WORK INSTRUCTION: In the material below, transcribe every line from the first through the line holding "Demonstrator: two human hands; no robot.", exactly, and stop after that line.

*** Opening PROVIDED DATA ***

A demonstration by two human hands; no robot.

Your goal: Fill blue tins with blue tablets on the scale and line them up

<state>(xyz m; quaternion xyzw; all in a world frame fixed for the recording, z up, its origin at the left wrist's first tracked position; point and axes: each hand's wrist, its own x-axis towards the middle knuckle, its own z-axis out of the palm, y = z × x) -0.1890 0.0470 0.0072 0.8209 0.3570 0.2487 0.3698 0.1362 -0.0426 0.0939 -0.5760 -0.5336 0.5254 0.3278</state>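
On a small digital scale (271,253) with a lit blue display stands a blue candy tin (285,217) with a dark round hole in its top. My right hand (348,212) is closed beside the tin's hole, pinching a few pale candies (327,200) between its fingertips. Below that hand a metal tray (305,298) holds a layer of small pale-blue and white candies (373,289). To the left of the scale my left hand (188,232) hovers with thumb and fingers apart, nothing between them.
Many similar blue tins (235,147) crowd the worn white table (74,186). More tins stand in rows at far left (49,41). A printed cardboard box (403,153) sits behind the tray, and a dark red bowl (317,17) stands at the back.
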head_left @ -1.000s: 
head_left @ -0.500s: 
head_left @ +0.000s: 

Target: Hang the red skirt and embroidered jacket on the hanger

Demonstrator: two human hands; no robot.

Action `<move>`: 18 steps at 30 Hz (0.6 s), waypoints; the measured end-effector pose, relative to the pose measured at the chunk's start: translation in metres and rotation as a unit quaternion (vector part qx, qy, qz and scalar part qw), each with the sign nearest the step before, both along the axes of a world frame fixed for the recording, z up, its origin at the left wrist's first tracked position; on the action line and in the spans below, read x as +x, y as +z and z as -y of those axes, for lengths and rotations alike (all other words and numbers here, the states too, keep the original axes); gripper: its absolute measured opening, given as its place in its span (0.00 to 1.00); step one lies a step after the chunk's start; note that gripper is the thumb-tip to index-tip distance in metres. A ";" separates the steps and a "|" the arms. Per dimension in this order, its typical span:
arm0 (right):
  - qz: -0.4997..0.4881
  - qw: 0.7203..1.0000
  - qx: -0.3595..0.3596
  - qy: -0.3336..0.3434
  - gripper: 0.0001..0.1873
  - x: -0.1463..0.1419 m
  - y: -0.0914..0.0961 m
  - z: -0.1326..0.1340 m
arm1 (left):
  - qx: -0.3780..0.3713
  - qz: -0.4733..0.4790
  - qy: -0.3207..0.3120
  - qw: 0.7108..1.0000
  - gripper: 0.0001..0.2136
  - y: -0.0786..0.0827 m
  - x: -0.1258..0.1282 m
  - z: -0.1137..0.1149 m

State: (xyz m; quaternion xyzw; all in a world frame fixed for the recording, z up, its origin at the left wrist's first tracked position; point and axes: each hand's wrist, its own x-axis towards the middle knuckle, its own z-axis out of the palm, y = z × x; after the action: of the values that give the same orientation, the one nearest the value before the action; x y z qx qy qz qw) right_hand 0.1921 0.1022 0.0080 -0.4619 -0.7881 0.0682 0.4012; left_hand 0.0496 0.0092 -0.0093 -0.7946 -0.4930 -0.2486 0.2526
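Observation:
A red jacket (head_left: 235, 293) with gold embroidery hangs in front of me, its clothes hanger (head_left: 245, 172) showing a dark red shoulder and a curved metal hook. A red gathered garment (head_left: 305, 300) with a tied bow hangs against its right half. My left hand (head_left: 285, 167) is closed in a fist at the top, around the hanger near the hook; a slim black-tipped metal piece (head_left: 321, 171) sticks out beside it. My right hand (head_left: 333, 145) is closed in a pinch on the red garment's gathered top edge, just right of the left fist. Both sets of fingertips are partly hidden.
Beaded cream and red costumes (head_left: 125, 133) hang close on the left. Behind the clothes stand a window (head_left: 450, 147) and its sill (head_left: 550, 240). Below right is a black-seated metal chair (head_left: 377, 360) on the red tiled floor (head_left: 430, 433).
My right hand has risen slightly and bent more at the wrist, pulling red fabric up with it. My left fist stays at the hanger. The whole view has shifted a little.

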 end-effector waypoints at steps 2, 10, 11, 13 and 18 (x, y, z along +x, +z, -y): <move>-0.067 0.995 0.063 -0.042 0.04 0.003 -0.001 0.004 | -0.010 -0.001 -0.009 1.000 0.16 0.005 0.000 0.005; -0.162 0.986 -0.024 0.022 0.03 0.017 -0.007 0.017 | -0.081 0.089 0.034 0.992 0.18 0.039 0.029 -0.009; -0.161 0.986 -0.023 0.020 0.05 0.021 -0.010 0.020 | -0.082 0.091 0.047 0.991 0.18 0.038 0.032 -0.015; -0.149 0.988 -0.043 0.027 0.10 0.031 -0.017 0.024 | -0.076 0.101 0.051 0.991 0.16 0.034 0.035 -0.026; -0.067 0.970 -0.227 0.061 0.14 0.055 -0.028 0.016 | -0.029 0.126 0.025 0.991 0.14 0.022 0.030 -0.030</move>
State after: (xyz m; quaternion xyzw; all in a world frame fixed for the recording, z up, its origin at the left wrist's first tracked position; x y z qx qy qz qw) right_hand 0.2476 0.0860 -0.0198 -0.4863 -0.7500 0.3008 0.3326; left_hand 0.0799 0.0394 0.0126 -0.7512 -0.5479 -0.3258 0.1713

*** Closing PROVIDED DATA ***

TASK ANSWER:
A demonstration by two human hands; no robot.

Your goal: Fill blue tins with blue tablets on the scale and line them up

<state>(xyz m; quaternion xyzw; all in a world frame fixed for the recording, z up, its origin at the left wrist's first tracked position; point and axes: each hand's wrist, its own x-axis towards the middle knuckle, its own z-axis out of the palm, y = z × x) -0.1890 0.0470 0.0072 0.8209 0.3570 0.2487 0.3698 0.1362 -0.0426 0.0939 -0.5760 -0.5336 0.5254 0.3278</state>
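On a small digital scale (271,253) with a lit blue display stands a blue candy tin (285,217) with a dark round hole in its top. My right hand (348,212) is closed beside the tin's hole, pinching a few pale candies (327,200) between its fingertips. Below that hand a metal tray (305,298) holds a layer of small pale-blue and white candies (373,289). To the left of the scale my left hand (188,232) hovers with thumb and fingers apart, nothing between them.
Many similar blue tins (235,147) crowd the worn white table (74,186). More tins stand in rows at far left (49,41). A printed cardboard box (403,153) sits behind the tray, and a dark red bowl (317,17) stands at the back.
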head_left @ -1.000s: 
head_left @ -0.500s: 
head_left @ +0.000s: 

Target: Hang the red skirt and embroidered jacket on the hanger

Demonstrator: two human hands; no robot.

That completes the answer.